SÃO PAULO – A Comissão de Constituição e Justiça (CCJ) da Câmara dos Deputados aprovou ontem um projeto de lei que autoriza a cirurgia plástica gratuita no Sistema Único de Saúde (SUS) para mulheres vítimas de violência. Caso não haja recurso em plenário, o projeto seguirá diretamente para sanção presidencial.

O texto estabelece que as vítimas de violência devem ser informadas nos hospitais e nos centros de saúde sobre a possibilidade de acesso gratuito à cirurgia corretiva de lesões e sequelas da agressão. Para ter direito à cirurgia gratuita, a mulher deve levar à unidade o registro policial da ocorrência.

Também é necessário um guia de encaminhamento do médico indicando a necessidade do procedimento. “A maioria dos casos de agressão às mulheres acontece com vítimas cujas condições socioeconômicas não suportam os custos de uma cirurgia plástica reparadora. Ficam, dessa forma, estigmatizadas pelo resto de suas vidas”, diz a justificativa do projeto do deputado Neilton Mulim (PR-RJ). Ele lembra que as sequelas geralmente são queimaduras, cortes profundos no corpo, marcas físicas, além das marcas psicológicas.

Relatora na CCJ, a deputada Tia Eron (PRB-BA) apresentou parecer pela constitucionalidade e juridicidade da proposta, bem como das emendas apresentadas do Senado Federal.
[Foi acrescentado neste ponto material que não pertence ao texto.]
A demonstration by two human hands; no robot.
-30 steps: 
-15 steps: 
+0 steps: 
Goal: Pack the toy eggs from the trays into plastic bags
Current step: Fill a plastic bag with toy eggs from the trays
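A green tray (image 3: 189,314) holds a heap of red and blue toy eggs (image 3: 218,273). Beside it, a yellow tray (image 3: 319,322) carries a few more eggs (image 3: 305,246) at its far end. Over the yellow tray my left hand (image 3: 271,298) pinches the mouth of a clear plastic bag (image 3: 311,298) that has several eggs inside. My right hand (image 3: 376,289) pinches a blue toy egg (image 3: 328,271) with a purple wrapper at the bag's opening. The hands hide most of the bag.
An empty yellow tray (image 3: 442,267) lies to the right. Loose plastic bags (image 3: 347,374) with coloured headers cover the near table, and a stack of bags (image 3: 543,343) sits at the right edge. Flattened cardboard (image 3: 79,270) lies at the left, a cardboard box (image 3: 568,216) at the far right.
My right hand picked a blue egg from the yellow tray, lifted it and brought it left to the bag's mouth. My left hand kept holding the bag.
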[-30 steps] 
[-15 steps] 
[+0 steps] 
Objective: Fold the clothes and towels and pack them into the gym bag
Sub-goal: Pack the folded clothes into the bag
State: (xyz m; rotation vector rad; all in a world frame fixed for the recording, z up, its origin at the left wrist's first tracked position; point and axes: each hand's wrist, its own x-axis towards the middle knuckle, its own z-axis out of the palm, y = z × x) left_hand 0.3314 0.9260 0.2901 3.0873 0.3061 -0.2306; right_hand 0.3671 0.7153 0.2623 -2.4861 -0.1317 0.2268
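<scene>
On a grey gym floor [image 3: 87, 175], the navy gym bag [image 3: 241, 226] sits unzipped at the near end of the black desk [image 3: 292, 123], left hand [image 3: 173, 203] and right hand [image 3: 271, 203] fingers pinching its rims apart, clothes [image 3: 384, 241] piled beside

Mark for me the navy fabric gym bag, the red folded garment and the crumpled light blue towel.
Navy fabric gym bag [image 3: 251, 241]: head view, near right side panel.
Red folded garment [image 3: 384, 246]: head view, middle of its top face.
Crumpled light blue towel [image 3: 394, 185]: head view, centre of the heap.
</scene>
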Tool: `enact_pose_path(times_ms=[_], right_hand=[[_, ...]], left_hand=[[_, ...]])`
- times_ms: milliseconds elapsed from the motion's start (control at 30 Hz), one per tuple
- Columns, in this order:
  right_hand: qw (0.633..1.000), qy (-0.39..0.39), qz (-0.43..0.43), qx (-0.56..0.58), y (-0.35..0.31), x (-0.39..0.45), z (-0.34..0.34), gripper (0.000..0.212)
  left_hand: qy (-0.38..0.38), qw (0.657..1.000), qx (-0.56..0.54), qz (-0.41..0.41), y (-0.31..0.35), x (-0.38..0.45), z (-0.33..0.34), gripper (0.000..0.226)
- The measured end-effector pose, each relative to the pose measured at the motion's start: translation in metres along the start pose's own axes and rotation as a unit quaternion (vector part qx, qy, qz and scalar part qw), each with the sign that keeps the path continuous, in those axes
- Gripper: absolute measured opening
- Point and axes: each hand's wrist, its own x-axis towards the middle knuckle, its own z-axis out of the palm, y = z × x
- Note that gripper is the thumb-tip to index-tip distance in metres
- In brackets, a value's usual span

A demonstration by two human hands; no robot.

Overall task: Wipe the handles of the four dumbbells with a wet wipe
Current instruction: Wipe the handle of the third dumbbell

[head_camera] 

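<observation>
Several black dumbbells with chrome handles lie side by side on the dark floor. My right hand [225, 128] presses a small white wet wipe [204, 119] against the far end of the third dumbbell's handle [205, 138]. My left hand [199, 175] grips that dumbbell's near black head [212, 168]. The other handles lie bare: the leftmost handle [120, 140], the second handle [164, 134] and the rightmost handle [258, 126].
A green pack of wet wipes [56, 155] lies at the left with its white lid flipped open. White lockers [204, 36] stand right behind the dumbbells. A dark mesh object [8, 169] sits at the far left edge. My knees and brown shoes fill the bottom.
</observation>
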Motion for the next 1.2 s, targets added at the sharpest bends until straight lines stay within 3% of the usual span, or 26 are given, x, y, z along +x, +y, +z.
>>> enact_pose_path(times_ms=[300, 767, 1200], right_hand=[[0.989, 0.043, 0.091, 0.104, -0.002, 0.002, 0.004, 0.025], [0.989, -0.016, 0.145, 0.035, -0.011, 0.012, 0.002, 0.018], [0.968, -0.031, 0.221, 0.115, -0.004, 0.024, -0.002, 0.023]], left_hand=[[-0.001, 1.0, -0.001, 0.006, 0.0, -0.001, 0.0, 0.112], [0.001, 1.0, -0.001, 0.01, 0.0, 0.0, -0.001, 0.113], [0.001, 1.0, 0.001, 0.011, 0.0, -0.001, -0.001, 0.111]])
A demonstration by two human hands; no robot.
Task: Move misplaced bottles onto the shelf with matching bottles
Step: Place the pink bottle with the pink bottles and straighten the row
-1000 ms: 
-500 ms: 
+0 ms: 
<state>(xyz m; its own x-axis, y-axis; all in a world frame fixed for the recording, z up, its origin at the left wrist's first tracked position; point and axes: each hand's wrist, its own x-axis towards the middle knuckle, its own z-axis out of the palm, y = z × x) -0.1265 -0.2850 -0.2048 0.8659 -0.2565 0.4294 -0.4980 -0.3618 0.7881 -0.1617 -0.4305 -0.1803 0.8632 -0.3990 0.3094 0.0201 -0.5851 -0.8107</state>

O texto original foi aprovado pela Câmara em abril de 2009.

O projeto, de 2007, determina ainda que o governo crie equipes de especialistas em cirurgia plástica. Segundo a proposta, o governo poderá celebrar contratos ou fazer parcerias com organismos públicos e privados com o objetivo de viabilizar o atendimento das vítimas. Pelo texto, o governo também fica obrigado a distribuir gratuitamente os produtos farmacológicos do pré e pós operatório.